In jmoss13148/sandpr:

knitr::opts_chunk$set(echo = TRUE)

devtools::load_all()

Rise of Quant Investing

If you've read anything about investing in the past few years, chances are you know about the rise of quantitative hedge funds. Assets run by quant funds have more than doubled in the past decade, rising to a record of $500 billion earlier this year. In some ways, quant's meteoric rise is due to the same technological advances disrupting many other industries. Faster computers, and more and better data has enabled asset managers to automate skills that were once limited to humans.

knitr::include_graphics("../figures/five.png")

While the quant investing space is diverse and funds use a variety of methods, one new strategy has been getting a lot of attention: Deep Learning. Deep learning is an artificial intelligence technology that loosely mimics the neurons in our brains. Deep learning methodology can be utilized by what the industry calls a neural network ((NN)). The technology, which works best with large data sets, already powers Tesla's self-driving cars and Apple's Siri voice system.
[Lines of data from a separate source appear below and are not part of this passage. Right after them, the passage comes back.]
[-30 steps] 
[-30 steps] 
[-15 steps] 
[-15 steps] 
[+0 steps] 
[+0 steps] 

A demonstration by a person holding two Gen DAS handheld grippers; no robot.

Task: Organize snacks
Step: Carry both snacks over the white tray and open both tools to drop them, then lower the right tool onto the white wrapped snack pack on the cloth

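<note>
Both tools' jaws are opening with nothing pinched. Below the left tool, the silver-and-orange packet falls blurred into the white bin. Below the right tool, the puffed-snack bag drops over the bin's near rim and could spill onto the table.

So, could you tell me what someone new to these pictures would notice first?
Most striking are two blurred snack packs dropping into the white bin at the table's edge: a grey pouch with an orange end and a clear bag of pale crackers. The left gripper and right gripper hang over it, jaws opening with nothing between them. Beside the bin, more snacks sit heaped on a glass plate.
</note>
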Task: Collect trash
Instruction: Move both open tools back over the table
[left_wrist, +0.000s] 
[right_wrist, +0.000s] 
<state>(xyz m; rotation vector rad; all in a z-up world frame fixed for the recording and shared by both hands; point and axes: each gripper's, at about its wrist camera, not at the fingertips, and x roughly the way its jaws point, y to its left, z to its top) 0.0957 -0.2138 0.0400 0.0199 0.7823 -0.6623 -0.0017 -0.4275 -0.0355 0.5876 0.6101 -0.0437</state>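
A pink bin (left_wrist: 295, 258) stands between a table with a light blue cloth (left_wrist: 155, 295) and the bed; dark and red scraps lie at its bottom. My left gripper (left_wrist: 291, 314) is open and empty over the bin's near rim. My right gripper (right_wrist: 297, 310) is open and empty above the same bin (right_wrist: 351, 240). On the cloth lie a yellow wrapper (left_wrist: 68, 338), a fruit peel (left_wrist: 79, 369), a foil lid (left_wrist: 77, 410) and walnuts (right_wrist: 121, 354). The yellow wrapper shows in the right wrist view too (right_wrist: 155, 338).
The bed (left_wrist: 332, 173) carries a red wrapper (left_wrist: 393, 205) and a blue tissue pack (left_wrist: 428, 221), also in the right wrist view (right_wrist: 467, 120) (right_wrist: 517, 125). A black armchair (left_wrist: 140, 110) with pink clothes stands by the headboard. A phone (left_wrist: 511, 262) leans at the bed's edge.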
What is a Nueral Network, and how can they Help Investors?

Well what the heck is a neural network? Continuing with the brain analogy, a neural network is a computational graph of connected neurons. The neurons exchange signals and connections with one another through math equations, becoming more and more powerful as the system learns. Consider the picture below for a visual representation of how neural network models work.

knitr::include_graphics("../figures/six.png")

So how can this technology help an investor? Consider an analyst searching for factors that differentiate good stocks and bad stocks. Without deep learning, the analyst must manually select indicators like the price to earnings ratio. With deep learning, the analyst doesn't have to define the factors in advance, and can feed a NN model with raw company and price data. The artificial neurons crunch the numbers and adjust their values in order to learn and get closer to the end goal: find factors that differentiate good and bad stocks.

Can a Nueral Network help me Make Money?

Deep learning technology might be working for hedge funds, but can it also work for ordinary investors like you or I? In order to find out, I've gathered publicly available stock data from Kaggle and created my own neural network model. Like the example above, I give my model information about each stock (PE ratio, accounts receivable, etc.) and the price one year in the future, and the network crunches the numbers and --hopefully-- learns to pick good stocks over bad stocks. In total, I provided the model with 76 potential indicators.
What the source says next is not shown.